Tous ceux qui osaient reprocher à « Kabila » de tenter de violer la Constitution pour se maintenir au pouvoir recevaient la même réponse: « C’est un procès d’intention que vous faites à Joseph Kabila ». Celui-ci se tait. Il ne recadre aucun de ses lieutenants.

En janvier 2015, des manifestations pacifiques sont réprimées dans le sang. Les protestataires fustigeaient le projet de loi électorale qui érigeait le recensement comme un préalable à la tenue des élections. Le vote devait avoir lieu au bas mot en 2019. Tiens! Tiens! Des éléments de la garde prétorienne de « Kabila » ont fait disparaître les corps de leurs victimes. Des pratiques étranges pour les Congolais.

FOSSES COMMUNES

Le 31 décembre 2017, le 21 janvier et le 25 février 2018, d’autres manifestations pacifiques sont organisées par le Comité laïc de coordination. C’est un carnage. Les manifestants demandaient à « Kabila » ni plus ni moins que de prendre l’engagement solennel de ne pas briguer un nouveau mandat. Bref, de respecter la Constitution.

C’est ici le point de départ de la crise diplomatique entre le Congo-Kinshasa et l’Union européenne. Une crise qui atteindra son paroxysme avec les événements sanglants du Kasaï et sa cohorte de fosses communes. Sans omettre l’assassinat de deux experts du Conseil de sécurité Zaida Catalan et Michaël Sharp chargés d’y enquêter.

Dans l’interview qu’il a accordée au quotidien « Le Soir » daté du 1er décembre 2018, « Kabila » a invoqué « une question d’indépendance et de souveraineté » pour justifier sa décision renoncer à l’aide extérieure pour les élections.

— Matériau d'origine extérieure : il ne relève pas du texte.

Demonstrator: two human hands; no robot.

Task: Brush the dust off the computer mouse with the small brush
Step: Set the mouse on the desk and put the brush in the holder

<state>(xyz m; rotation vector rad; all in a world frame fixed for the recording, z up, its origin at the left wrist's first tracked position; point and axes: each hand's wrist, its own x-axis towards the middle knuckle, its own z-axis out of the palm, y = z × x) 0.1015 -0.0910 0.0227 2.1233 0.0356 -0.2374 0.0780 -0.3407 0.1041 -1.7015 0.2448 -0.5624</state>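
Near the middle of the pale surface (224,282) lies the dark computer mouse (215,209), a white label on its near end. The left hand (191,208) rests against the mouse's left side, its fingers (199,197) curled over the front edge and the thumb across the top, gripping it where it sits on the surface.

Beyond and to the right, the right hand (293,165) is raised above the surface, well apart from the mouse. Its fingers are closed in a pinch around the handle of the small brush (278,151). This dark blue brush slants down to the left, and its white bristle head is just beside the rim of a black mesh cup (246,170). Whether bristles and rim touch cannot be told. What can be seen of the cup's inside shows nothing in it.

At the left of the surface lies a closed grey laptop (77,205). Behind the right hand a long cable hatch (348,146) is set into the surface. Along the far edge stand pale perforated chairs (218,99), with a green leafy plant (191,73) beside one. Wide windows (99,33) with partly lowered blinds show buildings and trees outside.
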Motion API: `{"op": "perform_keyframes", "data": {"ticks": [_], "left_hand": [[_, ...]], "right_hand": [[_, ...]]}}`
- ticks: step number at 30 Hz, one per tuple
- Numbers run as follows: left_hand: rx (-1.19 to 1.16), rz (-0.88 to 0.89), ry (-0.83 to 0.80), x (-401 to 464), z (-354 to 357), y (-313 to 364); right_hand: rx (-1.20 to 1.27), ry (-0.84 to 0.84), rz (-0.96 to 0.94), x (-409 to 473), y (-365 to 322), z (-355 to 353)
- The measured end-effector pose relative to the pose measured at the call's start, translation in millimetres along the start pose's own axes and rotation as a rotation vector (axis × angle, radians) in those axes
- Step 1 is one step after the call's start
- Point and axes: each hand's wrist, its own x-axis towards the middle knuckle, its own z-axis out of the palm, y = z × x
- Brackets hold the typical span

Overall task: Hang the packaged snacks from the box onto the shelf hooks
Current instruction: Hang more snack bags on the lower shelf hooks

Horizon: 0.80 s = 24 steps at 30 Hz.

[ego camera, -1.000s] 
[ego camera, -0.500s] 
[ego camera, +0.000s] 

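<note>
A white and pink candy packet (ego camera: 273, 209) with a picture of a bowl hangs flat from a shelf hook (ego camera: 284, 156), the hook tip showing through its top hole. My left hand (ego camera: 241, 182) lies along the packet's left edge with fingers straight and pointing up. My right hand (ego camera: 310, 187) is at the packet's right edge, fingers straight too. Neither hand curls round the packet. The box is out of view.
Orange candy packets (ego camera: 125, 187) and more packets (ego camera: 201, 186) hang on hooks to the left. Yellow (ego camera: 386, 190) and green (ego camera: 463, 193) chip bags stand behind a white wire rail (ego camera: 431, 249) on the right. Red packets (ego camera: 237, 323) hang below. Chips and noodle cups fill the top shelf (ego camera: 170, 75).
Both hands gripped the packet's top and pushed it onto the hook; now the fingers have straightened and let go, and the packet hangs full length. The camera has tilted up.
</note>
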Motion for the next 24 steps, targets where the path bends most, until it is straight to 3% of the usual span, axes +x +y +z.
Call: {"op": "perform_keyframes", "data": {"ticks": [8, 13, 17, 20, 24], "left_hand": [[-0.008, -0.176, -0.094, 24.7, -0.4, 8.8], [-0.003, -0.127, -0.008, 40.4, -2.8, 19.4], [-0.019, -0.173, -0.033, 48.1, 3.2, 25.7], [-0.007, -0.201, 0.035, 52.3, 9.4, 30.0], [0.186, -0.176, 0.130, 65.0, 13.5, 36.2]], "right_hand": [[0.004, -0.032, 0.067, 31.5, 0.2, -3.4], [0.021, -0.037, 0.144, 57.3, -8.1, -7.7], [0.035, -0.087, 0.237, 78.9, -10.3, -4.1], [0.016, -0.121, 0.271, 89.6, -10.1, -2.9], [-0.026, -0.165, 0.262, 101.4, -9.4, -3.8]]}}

En réalité, l’homme – qui avait déclaré par la bouche de son frère Zoé que sa fratrie n’est pas prête à céder le pouvoir à n’importe qui – avait une motivation prosaïque. L’aide extérieure risquait d’octroyer aux donataires un droit de regard sur le déroulement des opérations électorales. « Je considère que ces pays ont déjà préparé leur rapport avant même le jour du vote », déclarait-il au même média.

N’en déplaise au flagorneur Denis Kambayi Cimbumbu, le Président sortant n’a aucun mérite. Et n’a droit à aucun hommage. « Kabila » a renoncé à briguer un troisième mandat non pas par sa volonté mais contraint par la pression tant nationale qu’internationale. Il a fait autofinancer les élections du 30 décembre 2018 pour « tricher en circuit fermé ». A l’abri des yeux indiscrets.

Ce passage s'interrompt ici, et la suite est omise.